Tablet(iPad)-ed Future: how will it change our habits?
Last week I finally bought my first e-book. Late mover: as a post-boomer guy grown up in a house full of books and a part-time librarian mom, I have my good reasons to be a paper books consumer.
But I decided to try: I bought Creative Social’s book for Kindle to read on an iPad. And I have got two first thoughts (OK, a first and a second thought) to share.
- Reading on the iPad gives me the sore eyes after 10-12 pages;
- The second one is tougher. Going through the book I found great empathy with what’s described in the first part (the history of digital advertising, in brief essays from top creatives in the world) and the first impulse has been “I want to pass this book around to my friends”. Then I suddenly realised: you can’t lend an e-book.
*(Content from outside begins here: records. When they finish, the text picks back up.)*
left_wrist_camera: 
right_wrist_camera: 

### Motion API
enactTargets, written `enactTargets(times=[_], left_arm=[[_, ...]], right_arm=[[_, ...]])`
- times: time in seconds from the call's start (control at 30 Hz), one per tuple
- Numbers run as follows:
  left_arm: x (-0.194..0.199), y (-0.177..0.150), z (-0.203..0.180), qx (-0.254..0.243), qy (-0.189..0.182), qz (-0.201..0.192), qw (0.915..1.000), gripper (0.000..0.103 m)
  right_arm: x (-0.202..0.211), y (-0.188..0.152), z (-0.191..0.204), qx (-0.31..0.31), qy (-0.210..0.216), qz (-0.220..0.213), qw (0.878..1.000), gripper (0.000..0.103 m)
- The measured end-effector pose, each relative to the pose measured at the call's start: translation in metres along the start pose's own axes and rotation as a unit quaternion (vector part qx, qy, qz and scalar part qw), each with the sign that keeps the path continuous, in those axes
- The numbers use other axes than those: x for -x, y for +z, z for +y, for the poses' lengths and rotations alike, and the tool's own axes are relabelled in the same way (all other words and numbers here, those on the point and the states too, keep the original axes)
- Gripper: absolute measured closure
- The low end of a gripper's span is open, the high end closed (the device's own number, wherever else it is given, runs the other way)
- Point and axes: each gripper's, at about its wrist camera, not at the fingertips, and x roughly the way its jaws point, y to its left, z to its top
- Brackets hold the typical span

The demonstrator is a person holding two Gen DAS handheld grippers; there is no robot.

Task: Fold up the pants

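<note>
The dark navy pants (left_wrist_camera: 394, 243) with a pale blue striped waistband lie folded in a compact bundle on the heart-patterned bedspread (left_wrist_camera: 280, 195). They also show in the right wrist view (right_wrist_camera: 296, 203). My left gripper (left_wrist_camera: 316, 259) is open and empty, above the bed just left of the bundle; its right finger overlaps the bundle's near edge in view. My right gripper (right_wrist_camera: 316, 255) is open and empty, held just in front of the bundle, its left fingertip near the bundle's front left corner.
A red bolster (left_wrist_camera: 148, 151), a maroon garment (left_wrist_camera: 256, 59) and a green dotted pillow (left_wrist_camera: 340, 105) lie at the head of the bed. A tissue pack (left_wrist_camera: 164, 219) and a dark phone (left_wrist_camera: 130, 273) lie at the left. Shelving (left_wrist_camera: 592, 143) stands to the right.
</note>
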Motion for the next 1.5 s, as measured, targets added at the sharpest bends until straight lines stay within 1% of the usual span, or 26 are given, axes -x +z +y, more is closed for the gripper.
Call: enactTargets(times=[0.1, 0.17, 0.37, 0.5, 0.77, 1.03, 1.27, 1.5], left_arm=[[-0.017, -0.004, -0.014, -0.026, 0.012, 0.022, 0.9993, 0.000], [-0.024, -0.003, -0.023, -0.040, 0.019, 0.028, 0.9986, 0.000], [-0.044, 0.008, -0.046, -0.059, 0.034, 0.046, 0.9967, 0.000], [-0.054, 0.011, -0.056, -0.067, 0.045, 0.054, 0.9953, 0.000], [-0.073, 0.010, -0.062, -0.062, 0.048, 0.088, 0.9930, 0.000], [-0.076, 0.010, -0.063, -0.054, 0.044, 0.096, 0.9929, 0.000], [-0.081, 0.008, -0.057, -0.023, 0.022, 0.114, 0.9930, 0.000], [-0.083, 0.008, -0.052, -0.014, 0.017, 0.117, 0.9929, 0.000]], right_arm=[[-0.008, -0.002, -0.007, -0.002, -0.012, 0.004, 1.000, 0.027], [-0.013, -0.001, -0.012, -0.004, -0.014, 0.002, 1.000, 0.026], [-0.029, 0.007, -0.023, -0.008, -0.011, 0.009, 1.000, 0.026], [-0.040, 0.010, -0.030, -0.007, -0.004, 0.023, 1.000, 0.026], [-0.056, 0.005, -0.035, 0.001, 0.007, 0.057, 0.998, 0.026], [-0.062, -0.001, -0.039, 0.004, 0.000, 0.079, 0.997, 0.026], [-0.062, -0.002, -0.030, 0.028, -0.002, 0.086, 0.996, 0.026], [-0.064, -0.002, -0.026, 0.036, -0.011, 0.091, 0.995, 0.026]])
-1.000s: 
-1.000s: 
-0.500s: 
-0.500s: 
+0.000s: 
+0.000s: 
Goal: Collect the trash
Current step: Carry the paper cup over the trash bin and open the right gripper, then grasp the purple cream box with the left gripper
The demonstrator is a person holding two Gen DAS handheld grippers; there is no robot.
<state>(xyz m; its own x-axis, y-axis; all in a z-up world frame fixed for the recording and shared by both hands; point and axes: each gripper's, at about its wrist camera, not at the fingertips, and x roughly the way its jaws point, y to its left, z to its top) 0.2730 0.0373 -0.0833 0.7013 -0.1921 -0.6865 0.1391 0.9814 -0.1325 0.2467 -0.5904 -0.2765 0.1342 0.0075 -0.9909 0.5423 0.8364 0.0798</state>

OK, Daniele, it’s not that costly: for a mere 12 € my friends can buy it. But this is not the point. Despite all copyright, pyrating, filesharing issues, you still had permission to lend a paper book to a friend. The worst thing that could happen, people like @stefanomaggi never return it back to you. But you can’t lend an e-book. You can’t leave it to your dad’s house through the weekend for him to check. You can’t do bookcrossing (unless you want to get rid of your device). The same already happened with mp3s. But the compressed format did leave room for considerations about this being the “definitive” purchase of a song; if you liked the album, you’d buy a full-quality CD, which you could lend.
E-books are identical twins of their paper brothers, potentially lossless versions of them.
Some can say, “it’s because you’re not a digital native— that’s why you don’t see that sharing is the new lending.” True, but… In this case, sharing is about cut and paste, and cut and paste is copying. And copying is illegal.
The walled-gardened future Mr. Jobs and company are preparing for us is going to intrude heavily also on our personal habits. Is this good for you?